Family members are the most common caregivers for individuals with schizophrenia or bipolar disorder (Fredman, Baucom, Boeding, & Miklowitz, 2015), and a significant portion of their time is consumed by caring for their relatives, including assisting them with basic life functions and activities of daily living (Mulud & McCarthy, 2017). Moreover, family caregivers need to supervise individuals' compliance with medication, help them in their self-care activities, and protect them from harm (Sharma, Chakrabarti, & Grover, 2016). In addition, family caregivers are exposed to various forms of physical and verbal abuse, especially if the individual experiences acute psychotic symptoms (Kageyama et al., 2015). Regardless of the risk to families, and related economic constraints and limited societal support, the family home is generally considered the most suitable environment in which to care for individuals with mental illness (Perlick et al., 2016; Sharma, Sharma, & Sharma, 2017).

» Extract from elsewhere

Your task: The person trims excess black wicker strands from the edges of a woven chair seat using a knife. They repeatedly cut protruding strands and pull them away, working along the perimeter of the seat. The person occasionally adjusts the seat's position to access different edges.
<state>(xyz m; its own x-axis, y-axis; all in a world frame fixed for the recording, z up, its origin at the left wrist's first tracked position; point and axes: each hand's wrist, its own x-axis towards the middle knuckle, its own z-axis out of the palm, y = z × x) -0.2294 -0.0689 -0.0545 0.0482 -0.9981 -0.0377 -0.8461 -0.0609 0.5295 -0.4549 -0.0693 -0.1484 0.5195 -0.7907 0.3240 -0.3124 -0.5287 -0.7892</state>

Burden of care has been linked to psychological trauma, stress, and PTSD among family caregivers of individuals with schizophrenia or bipolar disorder (Kingston, Onwumere, Keen, Ruffell, & Kuipers, 2016). It has been reported that 42.3% of family caregivers of individuals with severe mental illness are at high risk of psychological trauma and PTSD (Miyagi, Toyosato, Takahara, & Yokota, 2014). In another study, more than one half of family caregivers with experience of being physically abused by their care recipients reported being psychologically distressed, which was exacerbated in contexts of low household income, family stigma, and increasing care recipient age (Kageyama et al., 2016). This finding implies that family caregivers of individuals with severe mental illness, such as schizophrenia and bipolar disorder, are at increased risk of PTSD, and this risk increases with social and economic problems and the severity of ill relatives' conditions.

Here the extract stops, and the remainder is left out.